Fable Studio founder Edward Saatchi on designing virtual beings

'The end goal for us is an operating system, or OS'

In films, TV shows and books — and even in video games where characters are designed to respond to user behavior — we don’t perceive characters as beings with whom we can establish two-way relationships. But that’s poised to change, at least in some use cases.

Interactive characters — fictional, virtual personas capable of personalized interactions — are defining new territory in entertainment. In my guide to the concept of “virtual beings,” I outlined two categories of these characters:

  • virtual influencers: fictional characters with real-world social media accounts who build and engage with a mass following of fans.
  • virtual companions: AIs oriented toward one-to-one relationships, much like the tech depicted in the films “Her” and “Ex Machina.” They are personalized enough to engage us in entertaining discussions and respond to our behavior (in the physical world or within games) like a human would.

Part 3 of 3: designing virtual companions

In this discussion, Fable CEO Edward Saatchi addresses the technical and artistic dynamics of virtual companions: AIs created to establish one-to-one relationships with consumers. After mobile, Saatchi says he believes such virtual beings will act as the next paradigm for human-computer interaction.

Edward Saatchi: My company, Fable Studio, started six years ago as Oculus Story Studio. And since then, we pivoted about two years ago to virtual beings: interactive, AI-powered characters. The end goal for us is an operating system, or OS.

So it’s not purely entertainment or content. And it’s not a pure OS, either. You wouldn’t say “the OS is nervous to go to school tomorrow,” but you may say that once your OS becomes a virtual being. The line between media and operating system will fall away, just as you see in movies like “Her.” It takes a lot of artistry to actually create that character.
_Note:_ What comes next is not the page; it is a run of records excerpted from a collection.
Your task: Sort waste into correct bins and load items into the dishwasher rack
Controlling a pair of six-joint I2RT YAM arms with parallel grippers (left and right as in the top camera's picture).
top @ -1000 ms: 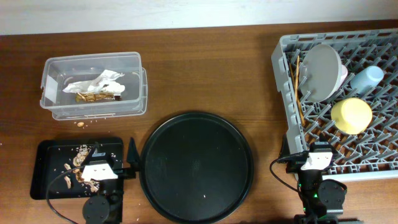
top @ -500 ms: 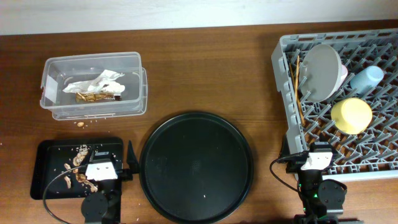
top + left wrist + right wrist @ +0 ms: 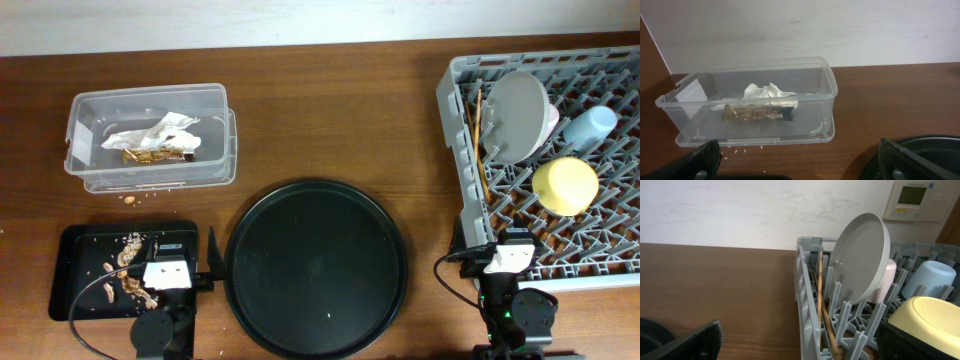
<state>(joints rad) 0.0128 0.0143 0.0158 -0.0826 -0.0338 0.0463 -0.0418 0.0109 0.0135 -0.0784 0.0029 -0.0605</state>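
While left gripper [image 3: 800, 157] and right gripper [image 3: 800, 342] gape empty, we reckon the wrapper [image 3: 762, 92] light, crinkly, pinchable mid-bunch.

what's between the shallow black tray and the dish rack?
The large round black tray, plus a left end effector finger in the gap beside the shallow black tray; otherwise bare wood. Overhead view.

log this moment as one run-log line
wrapper in clear tub | most scraps in black tray | plate, blue cup, pink cup, bowl, chopsticks in rack | left hand open, empty | right hand open, empty
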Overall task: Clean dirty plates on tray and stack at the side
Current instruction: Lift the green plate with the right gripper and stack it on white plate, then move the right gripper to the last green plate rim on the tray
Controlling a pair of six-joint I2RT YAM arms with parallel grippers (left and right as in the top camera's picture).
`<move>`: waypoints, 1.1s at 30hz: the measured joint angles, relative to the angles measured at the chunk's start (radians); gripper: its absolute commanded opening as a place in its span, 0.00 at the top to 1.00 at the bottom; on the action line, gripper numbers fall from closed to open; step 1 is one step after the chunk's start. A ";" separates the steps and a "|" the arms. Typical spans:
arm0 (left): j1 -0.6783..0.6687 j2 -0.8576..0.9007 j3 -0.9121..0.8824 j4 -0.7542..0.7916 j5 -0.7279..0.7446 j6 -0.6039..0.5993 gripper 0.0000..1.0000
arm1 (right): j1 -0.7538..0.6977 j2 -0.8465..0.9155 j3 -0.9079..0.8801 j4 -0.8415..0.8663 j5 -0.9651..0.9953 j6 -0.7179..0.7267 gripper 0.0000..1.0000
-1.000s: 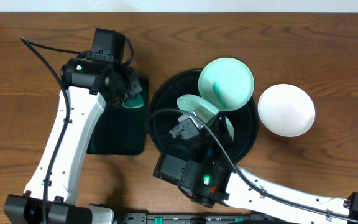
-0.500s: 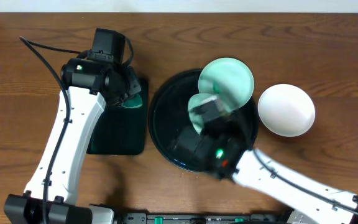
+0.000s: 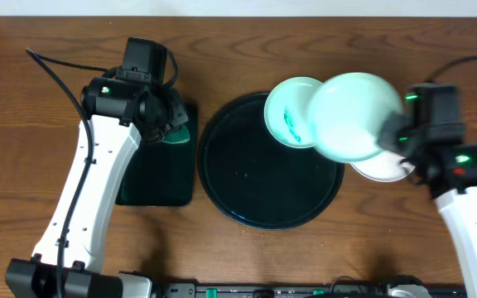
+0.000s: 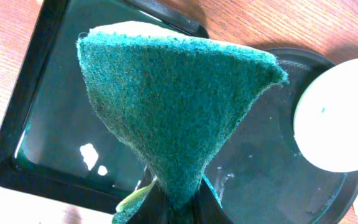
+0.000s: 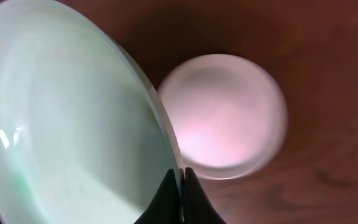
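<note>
Since the frame one second ago, the right arm has carried one mint plate (image 3: 350, 116) off the black tray (image 3: 247, 178) and across to the right side. The plate now hangs tilted above the white plate (image 3: 378, 171), which rests on the table just beside the tray. The right gripper (image 5: 180, 186) has its jaws clamped on the carried plate's rim. The plate's visible face is glossy pale green with no smear discernible, so the step in hand is judged to be stacking a cleaned plate. The next move calls for levelling it, centring it over the white plate, lowering until the two nest, then releasing. Released while tilted, it could slide off. A second mint plate (image 3: 290, 116), teal smear at its centre, sits on the tray's upper right rim and awaits cleaning. The left gripper (image 4: 173, 199) has its jaws closed on a green sponge (image 4: 179, 106) above the rectangular tray (image 3: 156, 178).
</note>
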 measured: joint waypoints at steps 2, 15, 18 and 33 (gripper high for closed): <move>0.000 0.000 0.000 0.000 0.000 0.000 0.93 | -0.130 0.018 -0.002 -0.002 -0.033 -0.003 0.99; 0.000 0.000 0.000 -0.005 0.000 0.015 0.93 | -0.363 0.315 -0.143 0.089 -0.090 -0.040 0.98; 0.000 0.000 0.000 -0.005 0.000 0.015 0.93 | -0.364 0.374 -0.156 0.101 -0.091 -0.043 0.85; 0.000 0.000 0.000 -0.004 0.000 0.015 0.93 | -0.301 0.371 0.039 0.129 -0.328 -0.234 0.33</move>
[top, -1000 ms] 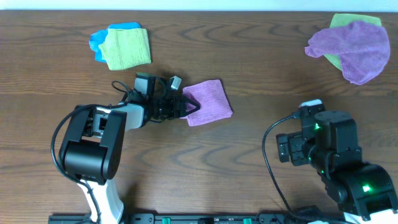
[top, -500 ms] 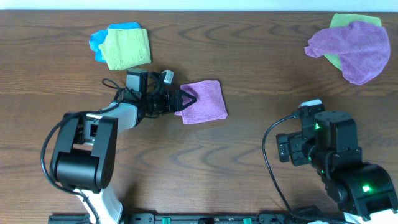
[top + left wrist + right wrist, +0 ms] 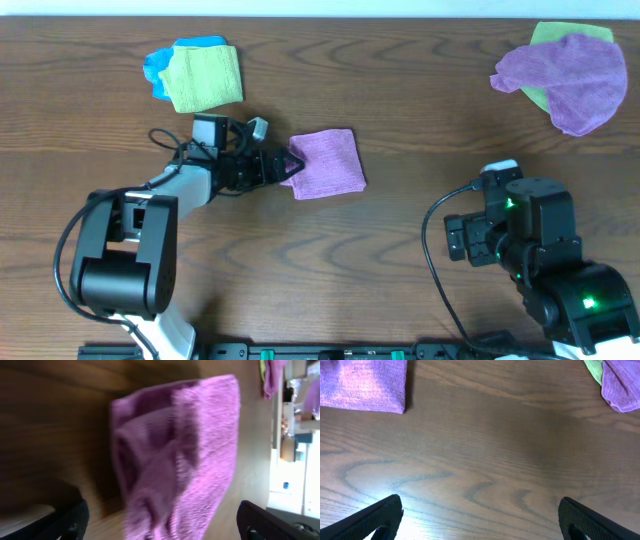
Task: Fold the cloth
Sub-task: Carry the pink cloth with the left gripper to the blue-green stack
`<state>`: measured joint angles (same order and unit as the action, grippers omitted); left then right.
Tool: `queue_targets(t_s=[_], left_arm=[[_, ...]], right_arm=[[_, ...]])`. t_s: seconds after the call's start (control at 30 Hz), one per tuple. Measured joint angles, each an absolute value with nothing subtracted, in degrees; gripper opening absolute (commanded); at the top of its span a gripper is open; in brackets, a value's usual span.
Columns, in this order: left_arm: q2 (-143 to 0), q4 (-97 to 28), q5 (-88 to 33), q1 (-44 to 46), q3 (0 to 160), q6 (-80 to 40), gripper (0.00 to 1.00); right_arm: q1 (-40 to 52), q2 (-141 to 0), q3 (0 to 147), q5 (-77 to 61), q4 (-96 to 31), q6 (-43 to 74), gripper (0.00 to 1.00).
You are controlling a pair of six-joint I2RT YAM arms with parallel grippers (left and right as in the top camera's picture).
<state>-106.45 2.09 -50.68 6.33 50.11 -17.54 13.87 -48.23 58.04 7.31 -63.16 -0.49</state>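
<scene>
**Cloth just ahead of the open left pincer**

Cloth lies on the worktop directly in front of the left pincer, its near edge reaching in between the two fingers. Those fingers stand wide apart and clamp nothing; the wrist view shows fabric between them but no squeeze on it. Along that near edge the fabric is doubled and rumpled, with loose layers showing, while the far edge looks flat and straight. The right pincer is well apart from it, also spread wide, with only bare wood beneath.

By its look the fabric is light, soft and limp. It will likely sag from any single hold and gives no stiffness to push against. Its nap probably drags on the wood, so sliding it may bunch it. A sound hold would be a corner or the near edge, pinching all layers together low to the wood so none slips free.

A green cloth on a blue cloth lies behind the left pincer and off to one side. A violet cloth is far ahead, well apart.
</scene>
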Motion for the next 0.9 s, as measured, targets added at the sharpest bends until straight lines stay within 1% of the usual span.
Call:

TechCrunch: Let’s talk about the components required to make that happen. On the natural language processing side, there’s obviously speech-to-text and processing and coming up with a response. But then, the media element here which is creating a voice, for this virtual companion that sounds human or at least sounds consistently in character. Whatever it’s been designed for, and perhaps a visual element of the other character having facial expressions that convey the correct emotion to humans.

How do you break down the technology components of making this happen?

Let’s start first with hardware and then software.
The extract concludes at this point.